À la chasse à la brochure sanitaire
Texte de Lee Stickells
Votre toilette est-elle à chasse d’eau? Quelle quantité d’eau utilise-t-elle? Où aboutissent vos rebuts? Dans les années 1970, repenser l’infrastructure domestique est une priorité pour les concepteurs préoccupés d’écologie. Même la technologie en apparence banale de la toilette est alors étudiée minutieusement pour ses implications environnementales, économiques, sociales et politiques. La toilette à chasse d’eau moderne, reliée à un système de traitement des eaux d’égout industriel, est alors devenue la solution pratique et conventionnelle dans les pays industrialisés. Toutefois, les problèmes liés à sa production et ses infrastructures gourmandes en capital, à l’utilisation importante de ressources (en particulier de l’eau) et aux effets des rejets d’eaux usées sur l’environnement ne vont pas tarder à se manifester.
En juillet 1973, le Groupe de conception de logements à coûts minimaux (GCLCM) de l’École d’architecture de l’Université McGill publie la brochure Stop the Five Gallon Flush! (Mettons fin à la chasse d’eau de cinq gallons). Le rapport est produit dans le cadre de la série « The Problem Is » (Voilà le problème), qui documente les recherches effectuées par le GCLCM en matière d’amélioration de la production de logements pour les familles à faible revenu. Stop the Five Gallon Flush! prend acte des défauts de la toilette à chasse d’eau (sur la couverture, on mentionne que « 70% de l’humanité n’a pas accès à l’eau courante ») et explore des systèmes alternatifs d’évacuation des eaux usées. Les rapports de la série sont vendus par le GCLCM sur commande postale.

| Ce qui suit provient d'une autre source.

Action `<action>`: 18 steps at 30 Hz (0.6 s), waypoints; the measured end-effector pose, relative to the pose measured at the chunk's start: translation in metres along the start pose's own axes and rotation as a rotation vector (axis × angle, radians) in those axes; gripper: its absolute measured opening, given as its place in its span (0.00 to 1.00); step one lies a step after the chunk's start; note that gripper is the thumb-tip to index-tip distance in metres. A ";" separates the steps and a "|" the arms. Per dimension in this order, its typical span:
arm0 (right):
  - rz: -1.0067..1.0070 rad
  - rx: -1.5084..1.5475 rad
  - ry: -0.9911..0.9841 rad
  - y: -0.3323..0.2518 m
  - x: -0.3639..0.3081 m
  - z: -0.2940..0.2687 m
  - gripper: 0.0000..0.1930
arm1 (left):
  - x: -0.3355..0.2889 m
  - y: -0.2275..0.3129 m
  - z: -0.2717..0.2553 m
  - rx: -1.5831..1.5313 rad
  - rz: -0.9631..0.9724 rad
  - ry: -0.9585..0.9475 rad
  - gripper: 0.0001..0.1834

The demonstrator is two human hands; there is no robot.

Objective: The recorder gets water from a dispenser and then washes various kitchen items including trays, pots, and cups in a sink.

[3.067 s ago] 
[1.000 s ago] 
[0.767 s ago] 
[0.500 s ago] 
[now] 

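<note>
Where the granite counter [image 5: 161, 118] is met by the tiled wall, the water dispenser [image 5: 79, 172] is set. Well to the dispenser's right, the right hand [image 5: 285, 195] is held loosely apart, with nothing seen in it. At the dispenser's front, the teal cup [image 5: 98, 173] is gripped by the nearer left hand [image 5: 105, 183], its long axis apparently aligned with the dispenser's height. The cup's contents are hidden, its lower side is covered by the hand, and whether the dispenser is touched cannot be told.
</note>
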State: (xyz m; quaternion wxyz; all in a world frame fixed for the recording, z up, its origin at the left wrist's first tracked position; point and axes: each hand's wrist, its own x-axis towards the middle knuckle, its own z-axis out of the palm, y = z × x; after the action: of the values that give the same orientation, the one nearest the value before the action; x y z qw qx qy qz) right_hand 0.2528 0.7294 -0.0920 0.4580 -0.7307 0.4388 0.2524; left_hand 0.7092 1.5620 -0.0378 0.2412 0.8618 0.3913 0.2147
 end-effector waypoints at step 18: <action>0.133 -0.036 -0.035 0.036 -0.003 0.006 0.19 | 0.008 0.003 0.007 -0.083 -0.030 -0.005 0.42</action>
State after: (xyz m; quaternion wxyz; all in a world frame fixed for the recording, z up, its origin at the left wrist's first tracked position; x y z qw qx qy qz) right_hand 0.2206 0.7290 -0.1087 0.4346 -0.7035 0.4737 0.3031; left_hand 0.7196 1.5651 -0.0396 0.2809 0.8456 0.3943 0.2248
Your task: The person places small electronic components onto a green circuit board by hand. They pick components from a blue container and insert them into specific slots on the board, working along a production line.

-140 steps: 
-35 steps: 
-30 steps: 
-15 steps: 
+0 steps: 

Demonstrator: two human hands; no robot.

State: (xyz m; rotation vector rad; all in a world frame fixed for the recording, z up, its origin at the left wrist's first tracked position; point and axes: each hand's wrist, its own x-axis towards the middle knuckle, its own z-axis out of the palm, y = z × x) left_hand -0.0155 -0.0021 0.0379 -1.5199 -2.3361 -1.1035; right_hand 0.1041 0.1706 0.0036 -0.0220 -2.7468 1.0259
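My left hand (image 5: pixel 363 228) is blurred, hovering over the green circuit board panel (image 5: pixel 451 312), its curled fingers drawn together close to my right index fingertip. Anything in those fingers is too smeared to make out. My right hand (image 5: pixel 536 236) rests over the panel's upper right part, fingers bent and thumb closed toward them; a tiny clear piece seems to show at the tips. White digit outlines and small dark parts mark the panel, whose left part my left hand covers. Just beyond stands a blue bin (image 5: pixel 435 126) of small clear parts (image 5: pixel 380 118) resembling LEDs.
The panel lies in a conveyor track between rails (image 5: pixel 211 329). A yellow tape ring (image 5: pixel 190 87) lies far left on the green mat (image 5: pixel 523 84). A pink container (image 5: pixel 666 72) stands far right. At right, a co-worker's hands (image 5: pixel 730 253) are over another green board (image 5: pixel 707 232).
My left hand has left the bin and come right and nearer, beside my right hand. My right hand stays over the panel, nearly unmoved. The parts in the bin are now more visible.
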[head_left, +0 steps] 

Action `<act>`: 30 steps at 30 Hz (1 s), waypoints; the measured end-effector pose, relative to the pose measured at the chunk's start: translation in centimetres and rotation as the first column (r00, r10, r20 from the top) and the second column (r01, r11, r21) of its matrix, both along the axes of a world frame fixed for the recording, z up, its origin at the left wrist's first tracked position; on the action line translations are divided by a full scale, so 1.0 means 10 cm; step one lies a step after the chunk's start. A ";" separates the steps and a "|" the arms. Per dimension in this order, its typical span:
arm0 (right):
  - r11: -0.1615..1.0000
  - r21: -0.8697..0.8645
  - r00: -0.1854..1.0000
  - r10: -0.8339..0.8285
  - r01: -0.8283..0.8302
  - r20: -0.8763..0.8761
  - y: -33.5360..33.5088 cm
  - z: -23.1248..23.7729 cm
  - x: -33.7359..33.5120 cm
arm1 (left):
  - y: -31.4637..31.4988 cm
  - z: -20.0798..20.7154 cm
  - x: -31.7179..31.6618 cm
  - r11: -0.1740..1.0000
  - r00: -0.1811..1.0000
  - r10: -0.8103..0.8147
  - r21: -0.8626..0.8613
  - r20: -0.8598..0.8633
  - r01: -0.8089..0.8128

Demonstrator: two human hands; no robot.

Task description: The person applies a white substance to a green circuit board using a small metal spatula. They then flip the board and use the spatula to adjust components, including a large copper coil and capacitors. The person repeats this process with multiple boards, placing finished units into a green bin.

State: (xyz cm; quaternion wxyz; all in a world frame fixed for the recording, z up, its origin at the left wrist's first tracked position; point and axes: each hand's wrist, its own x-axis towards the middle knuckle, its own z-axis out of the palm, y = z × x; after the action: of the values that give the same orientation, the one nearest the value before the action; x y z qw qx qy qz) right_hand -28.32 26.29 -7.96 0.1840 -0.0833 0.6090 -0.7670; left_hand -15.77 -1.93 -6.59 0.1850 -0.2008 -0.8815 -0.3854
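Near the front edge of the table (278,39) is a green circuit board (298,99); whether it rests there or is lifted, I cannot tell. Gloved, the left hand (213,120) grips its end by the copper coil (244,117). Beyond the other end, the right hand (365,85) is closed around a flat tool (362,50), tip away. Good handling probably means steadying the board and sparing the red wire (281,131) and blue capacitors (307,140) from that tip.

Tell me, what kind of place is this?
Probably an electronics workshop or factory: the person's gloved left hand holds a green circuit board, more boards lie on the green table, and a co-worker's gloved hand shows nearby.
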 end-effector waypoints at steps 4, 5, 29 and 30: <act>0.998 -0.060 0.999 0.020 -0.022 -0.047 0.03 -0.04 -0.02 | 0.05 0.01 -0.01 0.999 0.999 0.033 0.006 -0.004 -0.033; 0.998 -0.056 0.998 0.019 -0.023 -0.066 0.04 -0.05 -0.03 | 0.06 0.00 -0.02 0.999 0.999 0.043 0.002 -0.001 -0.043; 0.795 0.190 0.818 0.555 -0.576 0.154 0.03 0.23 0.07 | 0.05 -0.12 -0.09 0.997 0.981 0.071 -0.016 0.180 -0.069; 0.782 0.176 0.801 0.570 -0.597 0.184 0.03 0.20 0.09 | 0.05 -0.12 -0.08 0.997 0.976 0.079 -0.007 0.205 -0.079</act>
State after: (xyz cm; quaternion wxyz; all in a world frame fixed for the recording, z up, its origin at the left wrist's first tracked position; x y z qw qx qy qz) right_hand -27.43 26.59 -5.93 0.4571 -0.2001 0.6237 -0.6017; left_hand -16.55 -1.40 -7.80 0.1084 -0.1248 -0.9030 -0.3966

Ce militantisme de la brochure découle en grande partie de l’accent mis sur l’efficacité et l’autonomie par le directeur du GCLCM, l’architecte Alvaro Ortega, lui-même engagé dans de nombreux projets d’habitat à prix modique des Nations Unies en Asie, Afrique et en Amérique du Sud à compter des années 1950. Dans cet esprit, au GCLCM, tout le processus de publication est fait sur place par l’équipe. Le fonds au CCA contient les photos originales, le texte composé, les épreuves montées prêtes à photographier et même les plaques d’imprimerie en aluminium de divers numéros de la série « The Problem Is ».
Cette approche emprunte aussi aux méthodes des médias de la contreculture qui prospèrent à l’époque en Amérique du Nord, en particulier sur la côte Ouest, profitant de technologies d’impression nouvelles, meilleur marché et plus accessibles. Les coûts de production sont généralement faibles, avec le recours à des polices de machine à écrire et des illustrations dessinées à la main collées et imprimées sur du papier peu coûteux. Grâce à ces efforts, une dynamique culture de l’imprimé se crée autour de la diffusion de matériel sur des sujets comme l’autosuffisance, l’écologie, l’éducation alternative, l’artisanat, le jardinage biologique, les énergies de remplacement et autres thèmes liés à des modes de vie holistiques.
Stop the Five Gallon Flush! réunit les univers de la recherche en développement international, du mouvement de la technologie appropriée, de l’édition sociétale contre-culturelle et du design écologique. Le succès est tel que l’édition originale est rapidement épuisée. En 1975, 1300 exemplaires ont déjà trouvé preneur, alors qu’une édition revue et augmentée sort des presses (on trouve dans le fonds du GCLCM au CCA un exemplaire de cette réimpression). Stop the Five Gallon Flush! va finalement se vendre à quelque 6000 exemplaires, intégralement par commandes postales, et annonce une vague de brochures et de livres qui feront la promotion de systèmes d’assainissement alternatifs. Parmi eux, Goodbye to the Flush Toilet (Au revoir, toilette à chasse d’eau) [1977], de Rodale Press, Sanitation Without Water (L’assainissement sans eau) [1978], de l’Autorité suédoise du développement international et le « classique » de Sim Van der Ryn, The Toilet Papers (Articles de toilette) [1978].
Lee Stickells était chercheur en résidence en 2014-2015.